**AIM OF THE EXERCISE**
Using the material below, copy every line where "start" appears.

**SUPPLIED MATERIAL**

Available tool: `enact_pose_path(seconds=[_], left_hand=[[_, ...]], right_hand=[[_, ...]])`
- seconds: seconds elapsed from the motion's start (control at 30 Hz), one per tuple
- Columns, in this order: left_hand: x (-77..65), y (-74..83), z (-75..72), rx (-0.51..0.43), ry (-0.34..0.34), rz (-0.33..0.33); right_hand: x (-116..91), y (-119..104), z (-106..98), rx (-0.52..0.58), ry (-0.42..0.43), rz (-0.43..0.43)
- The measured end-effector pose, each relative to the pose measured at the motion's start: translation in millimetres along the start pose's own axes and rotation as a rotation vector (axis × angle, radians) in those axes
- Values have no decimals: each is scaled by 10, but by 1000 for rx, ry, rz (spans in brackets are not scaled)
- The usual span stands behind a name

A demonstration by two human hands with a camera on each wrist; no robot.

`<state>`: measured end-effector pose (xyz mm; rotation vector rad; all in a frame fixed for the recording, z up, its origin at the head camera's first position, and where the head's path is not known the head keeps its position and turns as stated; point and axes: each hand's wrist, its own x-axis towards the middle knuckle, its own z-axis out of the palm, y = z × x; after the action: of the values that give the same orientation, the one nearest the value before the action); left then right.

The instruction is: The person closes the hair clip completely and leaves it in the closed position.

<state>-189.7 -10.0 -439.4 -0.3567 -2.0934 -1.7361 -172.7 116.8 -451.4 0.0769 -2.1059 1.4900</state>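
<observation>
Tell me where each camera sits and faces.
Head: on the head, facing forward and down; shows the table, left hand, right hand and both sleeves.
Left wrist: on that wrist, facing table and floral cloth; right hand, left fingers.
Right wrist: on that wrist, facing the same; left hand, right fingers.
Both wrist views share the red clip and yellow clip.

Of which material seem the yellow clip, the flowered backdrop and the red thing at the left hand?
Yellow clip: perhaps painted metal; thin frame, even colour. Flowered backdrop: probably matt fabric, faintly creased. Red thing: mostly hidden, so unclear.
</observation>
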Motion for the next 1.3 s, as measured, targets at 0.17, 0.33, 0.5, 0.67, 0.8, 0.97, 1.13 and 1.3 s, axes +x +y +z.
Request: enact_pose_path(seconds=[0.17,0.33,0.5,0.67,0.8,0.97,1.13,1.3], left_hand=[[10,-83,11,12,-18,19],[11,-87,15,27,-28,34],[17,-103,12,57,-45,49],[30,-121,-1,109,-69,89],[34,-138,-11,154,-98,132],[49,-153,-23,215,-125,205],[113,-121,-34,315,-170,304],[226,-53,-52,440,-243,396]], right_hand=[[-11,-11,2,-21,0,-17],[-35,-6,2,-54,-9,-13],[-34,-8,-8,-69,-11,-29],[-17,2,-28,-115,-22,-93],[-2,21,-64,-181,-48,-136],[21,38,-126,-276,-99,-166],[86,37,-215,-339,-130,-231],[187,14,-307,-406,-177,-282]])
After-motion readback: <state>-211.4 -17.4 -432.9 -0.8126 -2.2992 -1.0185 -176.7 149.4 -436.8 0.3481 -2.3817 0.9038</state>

**SOLUTION TO THE PROBLEM**
- seconds: seconds elapsed from the motion's start (control at 30 Hz), one per tuple
- The measured end-effector pose, each relative to the pose measured at the motion's start: translation in millimetres along the start pose's own axes and rotation as a rotation vector (axis × angle, radians) in those axes

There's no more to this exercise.